Task goal.
Copy down all of the data underneath, exactly as shown.

Dataset excerpt.
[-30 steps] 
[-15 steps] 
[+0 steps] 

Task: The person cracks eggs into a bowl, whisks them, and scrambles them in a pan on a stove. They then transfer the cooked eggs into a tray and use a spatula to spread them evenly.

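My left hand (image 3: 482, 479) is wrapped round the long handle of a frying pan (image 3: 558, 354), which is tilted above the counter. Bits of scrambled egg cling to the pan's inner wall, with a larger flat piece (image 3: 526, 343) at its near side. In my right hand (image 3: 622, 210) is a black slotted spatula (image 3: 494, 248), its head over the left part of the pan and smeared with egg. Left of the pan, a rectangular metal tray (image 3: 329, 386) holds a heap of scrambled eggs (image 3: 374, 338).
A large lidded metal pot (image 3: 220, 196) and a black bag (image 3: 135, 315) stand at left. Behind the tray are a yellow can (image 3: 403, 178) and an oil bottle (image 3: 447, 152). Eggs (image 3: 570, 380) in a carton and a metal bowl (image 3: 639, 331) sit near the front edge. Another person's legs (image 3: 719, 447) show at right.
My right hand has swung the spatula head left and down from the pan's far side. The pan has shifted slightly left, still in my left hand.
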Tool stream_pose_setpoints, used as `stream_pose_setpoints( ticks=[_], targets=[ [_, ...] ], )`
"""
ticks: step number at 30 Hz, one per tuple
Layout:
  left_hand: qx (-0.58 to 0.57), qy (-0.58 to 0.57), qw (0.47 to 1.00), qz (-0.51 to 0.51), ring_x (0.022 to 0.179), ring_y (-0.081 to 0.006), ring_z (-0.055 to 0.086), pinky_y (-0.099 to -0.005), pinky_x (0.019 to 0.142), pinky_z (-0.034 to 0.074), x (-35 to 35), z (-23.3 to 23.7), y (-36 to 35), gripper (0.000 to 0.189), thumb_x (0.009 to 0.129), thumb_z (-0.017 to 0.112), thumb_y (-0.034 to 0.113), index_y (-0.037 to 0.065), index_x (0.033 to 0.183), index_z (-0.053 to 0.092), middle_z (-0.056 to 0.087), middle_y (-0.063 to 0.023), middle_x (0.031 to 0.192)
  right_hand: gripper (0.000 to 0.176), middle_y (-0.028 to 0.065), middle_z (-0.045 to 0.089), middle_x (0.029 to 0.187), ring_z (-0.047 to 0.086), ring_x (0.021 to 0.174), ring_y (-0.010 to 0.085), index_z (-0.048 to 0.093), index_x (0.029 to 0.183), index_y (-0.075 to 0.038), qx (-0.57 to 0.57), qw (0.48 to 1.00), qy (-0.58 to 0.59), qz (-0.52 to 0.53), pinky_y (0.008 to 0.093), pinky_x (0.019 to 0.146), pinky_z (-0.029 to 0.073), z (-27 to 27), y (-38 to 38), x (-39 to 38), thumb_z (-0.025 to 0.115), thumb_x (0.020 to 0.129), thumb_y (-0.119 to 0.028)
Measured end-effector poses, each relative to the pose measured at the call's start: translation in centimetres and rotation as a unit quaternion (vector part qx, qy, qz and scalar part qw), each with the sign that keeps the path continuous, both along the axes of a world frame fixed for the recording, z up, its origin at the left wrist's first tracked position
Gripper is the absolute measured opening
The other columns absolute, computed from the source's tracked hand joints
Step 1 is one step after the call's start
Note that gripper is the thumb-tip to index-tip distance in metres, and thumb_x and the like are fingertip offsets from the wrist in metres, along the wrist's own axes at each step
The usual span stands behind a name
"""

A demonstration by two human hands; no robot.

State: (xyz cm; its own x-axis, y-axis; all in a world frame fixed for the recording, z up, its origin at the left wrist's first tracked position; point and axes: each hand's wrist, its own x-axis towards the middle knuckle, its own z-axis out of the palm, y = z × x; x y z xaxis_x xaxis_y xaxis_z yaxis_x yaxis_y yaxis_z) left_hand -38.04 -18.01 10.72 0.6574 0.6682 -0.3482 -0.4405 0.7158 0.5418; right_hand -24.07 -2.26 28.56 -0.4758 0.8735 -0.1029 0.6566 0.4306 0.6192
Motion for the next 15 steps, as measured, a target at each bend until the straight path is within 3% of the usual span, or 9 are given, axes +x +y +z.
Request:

Solution for this task.
[-30 steps] 
[-15 steps] 
[+0 steps] 

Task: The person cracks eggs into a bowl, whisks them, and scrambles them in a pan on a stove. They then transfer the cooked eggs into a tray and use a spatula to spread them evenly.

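My left hand (image 3: 482, 479) is wrapped round the long handle of a frying pan (image 3: 558, 354), which is tilted above the counter. Bits of scrambled egg cling to the pan's inner wall, with a larger flat piece (image 3: 526, 343) at its near side. In my right hand (image 3: 622, 210) is a black slotted spatula (image 3: 494, 248), its head over the left part of the pan and smeared with egg. Left of the pan, a rectangular metal tray (image 3: 329, 386) holds a heap of scrambled eggs (image 3: 374, 338).
A large lidded metal pot (image 3: 220, 196) and a black bag (image 3: 135, 315) stand at left. Behind the tray are a yellow can (image 3: 403, 178) and an oil bottle (image 3: 447, 152). Eggs (image 3: 570, 380) in a carton and a metal bowl (image 3: 639, 331) sit near the front edge. Another person's legs (image 3: 719, 447) show at right.
My right hand has swung the spatula head left and down from the pan's far side. The pan has shifted slightly left, still in my left hand.
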Tool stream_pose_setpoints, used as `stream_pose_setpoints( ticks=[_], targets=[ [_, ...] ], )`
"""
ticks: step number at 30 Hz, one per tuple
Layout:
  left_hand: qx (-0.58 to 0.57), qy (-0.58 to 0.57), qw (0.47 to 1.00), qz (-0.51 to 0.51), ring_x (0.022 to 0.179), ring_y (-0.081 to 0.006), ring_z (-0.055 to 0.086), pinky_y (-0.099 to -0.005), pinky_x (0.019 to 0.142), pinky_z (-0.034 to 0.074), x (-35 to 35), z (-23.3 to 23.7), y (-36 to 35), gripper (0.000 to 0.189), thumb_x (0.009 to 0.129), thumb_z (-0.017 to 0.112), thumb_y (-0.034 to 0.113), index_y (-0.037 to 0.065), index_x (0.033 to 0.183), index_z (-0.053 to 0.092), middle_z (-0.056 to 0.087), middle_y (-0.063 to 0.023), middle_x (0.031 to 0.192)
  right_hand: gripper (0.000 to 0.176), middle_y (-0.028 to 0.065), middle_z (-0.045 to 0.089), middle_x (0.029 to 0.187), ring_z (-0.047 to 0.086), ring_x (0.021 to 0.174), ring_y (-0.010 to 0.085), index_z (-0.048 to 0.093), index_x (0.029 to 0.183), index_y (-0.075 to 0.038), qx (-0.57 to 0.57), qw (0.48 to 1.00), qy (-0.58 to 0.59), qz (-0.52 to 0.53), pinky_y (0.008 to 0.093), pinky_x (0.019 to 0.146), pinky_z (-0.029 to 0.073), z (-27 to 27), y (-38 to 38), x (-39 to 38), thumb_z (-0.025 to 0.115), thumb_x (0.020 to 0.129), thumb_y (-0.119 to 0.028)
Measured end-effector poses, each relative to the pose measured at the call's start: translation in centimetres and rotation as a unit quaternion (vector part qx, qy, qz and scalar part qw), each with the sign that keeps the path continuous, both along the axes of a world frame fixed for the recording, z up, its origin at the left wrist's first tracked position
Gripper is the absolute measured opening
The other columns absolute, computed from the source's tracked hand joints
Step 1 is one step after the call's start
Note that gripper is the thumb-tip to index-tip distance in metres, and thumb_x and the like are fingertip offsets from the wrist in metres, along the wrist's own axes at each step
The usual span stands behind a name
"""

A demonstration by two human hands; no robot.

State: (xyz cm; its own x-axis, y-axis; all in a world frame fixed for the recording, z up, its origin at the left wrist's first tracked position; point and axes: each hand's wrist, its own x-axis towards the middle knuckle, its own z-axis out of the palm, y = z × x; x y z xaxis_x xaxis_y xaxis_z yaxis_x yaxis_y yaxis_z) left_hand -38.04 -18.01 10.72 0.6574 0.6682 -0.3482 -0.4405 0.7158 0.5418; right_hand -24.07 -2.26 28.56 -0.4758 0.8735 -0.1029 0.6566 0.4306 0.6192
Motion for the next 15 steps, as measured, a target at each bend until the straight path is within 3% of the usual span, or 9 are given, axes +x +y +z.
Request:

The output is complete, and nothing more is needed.